Both Democratic and Republican strategists express hope and concern about a battle over immigration reform this year, which could yield legislation for the President to sign as soon as the summer. For Republicans, the concern is that a divisive battle could motivate Hispanic turnout for Democrats in the 2010 midterm elections. For Democrats, the concern is that independent voters, who are deeply concerned about high unemployment and a still sluggish economy, will see a major fight over citizenship for undocumented immigrants as an unwelcome distraction from other priorities. Democrats have already introduced an immigration bill in the House, and one is expected in the Senate early next year.

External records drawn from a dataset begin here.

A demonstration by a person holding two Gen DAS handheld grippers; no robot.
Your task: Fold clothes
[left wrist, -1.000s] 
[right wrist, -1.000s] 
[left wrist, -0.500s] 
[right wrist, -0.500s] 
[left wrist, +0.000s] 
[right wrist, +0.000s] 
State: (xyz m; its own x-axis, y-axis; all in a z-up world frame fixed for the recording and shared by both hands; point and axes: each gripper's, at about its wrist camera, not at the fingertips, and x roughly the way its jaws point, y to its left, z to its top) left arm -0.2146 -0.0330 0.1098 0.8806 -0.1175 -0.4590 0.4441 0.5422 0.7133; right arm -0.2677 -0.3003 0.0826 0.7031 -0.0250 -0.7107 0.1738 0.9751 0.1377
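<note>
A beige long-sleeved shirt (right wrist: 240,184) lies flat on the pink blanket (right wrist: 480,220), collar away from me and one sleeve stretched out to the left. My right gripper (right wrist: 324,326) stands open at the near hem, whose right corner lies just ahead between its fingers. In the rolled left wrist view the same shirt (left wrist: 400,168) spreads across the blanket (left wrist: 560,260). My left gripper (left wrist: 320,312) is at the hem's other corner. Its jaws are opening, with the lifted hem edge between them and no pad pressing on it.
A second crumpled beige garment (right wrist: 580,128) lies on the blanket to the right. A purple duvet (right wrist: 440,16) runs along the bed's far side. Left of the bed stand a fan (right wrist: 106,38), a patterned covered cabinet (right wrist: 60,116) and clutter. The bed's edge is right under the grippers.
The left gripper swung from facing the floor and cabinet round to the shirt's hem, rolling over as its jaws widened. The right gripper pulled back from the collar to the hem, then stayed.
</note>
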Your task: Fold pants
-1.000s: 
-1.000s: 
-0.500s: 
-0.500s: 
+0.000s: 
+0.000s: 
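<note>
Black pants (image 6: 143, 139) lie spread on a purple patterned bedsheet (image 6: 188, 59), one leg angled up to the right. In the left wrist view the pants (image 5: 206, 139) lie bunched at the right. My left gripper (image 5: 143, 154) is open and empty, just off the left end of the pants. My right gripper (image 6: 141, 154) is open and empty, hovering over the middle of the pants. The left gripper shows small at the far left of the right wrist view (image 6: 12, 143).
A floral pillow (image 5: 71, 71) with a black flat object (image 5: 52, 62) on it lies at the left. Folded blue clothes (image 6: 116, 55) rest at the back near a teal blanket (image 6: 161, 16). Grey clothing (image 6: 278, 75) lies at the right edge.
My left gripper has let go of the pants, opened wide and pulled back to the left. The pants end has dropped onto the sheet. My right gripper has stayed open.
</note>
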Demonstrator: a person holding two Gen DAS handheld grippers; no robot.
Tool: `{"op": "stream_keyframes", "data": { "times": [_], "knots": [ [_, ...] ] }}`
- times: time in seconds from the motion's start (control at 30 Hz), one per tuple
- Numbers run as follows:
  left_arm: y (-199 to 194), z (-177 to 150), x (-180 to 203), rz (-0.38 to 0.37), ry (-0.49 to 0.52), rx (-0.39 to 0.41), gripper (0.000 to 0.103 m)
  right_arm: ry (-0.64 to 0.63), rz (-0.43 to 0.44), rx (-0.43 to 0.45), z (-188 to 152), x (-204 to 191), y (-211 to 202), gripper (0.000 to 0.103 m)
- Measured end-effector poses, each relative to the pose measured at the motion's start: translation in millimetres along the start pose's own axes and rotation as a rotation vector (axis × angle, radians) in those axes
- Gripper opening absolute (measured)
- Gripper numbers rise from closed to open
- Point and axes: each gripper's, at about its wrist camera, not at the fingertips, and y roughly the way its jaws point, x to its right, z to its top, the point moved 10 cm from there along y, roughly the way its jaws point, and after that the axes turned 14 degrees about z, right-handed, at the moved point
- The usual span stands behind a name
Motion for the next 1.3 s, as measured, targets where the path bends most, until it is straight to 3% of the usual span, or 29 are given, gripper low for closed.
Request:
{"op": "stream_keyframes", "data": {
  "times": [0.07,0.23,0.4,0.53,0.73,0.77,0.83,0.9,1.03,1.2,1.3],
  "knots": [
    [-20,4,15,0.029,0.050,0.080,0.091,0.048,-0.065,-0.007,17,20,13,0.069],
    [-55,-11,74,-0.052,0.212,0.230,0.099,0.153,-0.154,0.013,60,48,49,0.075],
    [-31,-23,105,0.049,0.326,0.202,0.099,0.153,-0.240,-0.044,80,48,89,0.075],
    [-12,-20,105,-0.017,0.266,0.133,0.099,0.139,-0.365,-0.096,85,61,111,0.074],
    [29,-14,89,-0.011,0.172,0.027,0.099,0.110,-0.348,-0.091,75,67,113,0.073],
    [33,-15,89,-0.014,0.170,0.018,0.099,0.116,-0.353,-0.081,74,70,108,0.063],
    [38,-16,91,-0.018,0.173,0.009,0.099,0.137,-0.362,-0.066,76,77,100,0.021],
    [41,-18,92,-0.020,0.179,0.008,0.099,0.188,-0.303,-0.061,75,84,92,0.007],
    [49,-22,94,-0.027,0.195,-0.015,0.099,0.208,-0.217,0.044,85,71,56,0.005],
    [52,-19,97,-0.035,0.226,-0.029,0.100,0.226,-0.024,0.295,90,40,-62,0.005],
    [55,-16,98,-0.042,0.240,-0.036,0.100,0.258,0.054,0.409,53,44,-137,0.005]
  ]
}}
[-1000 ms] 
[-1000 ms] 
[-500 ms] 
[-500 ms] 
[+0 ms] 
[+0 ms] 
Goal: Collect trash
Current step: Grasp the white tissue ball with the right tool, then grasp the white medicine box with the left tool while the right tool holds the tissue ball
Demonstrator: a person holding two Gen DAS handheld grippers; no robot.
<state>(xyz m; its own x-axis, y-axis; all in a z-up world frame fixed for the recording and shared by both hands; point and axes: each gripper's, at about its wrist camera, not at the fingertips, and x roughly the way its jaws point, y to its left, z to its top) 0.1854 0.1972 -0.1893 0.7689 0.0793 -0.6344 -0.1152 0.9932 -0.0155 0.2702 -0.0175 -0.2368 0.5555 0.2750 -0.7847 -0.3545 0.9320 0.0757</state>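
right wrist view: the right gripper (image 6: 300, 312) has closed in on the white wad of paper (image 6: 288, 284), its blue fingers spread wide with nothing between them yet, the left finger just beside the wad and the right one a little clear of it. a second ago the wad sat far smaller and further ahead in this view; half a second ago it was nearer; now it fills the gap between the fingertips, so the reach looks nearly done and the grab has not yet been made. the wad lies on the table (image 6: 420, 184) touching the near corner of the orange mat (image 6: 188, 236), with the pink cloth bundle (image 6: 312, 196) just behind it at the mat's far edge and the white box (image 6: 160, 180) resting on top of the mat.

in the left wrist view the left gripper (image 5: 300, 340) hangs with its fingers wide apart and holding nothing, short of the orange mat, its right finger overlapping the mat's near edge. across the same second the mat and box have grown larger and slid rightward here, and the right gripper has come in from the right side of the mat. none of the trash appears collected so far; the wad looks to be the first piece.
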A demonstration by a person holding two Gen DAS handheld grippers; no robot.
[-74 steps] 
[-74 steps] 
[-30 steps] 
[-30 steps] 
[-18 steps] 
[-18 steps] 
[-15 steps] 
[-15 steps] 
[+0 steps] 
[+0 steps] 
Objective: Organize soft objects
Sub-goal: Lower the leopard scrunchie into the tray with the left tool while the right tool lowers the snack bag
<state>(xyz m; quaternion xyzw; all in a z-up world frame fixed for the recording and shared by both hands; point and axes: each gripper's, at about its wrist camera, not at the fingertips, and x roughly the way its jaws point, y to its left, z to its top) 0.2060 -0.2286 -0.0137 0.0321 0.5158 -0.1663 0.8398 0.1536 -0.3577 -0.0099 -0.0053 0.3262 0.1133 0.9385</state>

Groups opposed to Obama's immigration-reform effort have taken little solace in the stepped-up enforcement efforts, in part because the Obama Administration is not aggressively seeking to deport those workers who are fired for fraudulent paperwork. "Effective enforcement is pretty much past tense," says Bob Dane, a spokesman for the Federation for American Immigration Reform, a conservative group that opposes giving a path to legalization for current undocumented residents. "The illegal workers are clearly allowed to remain in the country."
That said, few doubt that Obama will have an easier time selling the idea of reform that legalizes current undocumented immigrants if he can argue that the reforms would be accompanied by serious enforcement, something that never happened after the last legalization effort. "We know that one-sided reform, as we saw in 1986, cannot succeed," Napolitano said in November. "During that reform effort, the enforcement part of the equation was promised, but it didn't materialize."
All this suggests that 2010 is sure to see even more crackdowns on employers around the country for employing undocumented workers. The President who once dismissed immigration enforcement "for show" is now clearly trying to make a show of his own enforcement chops.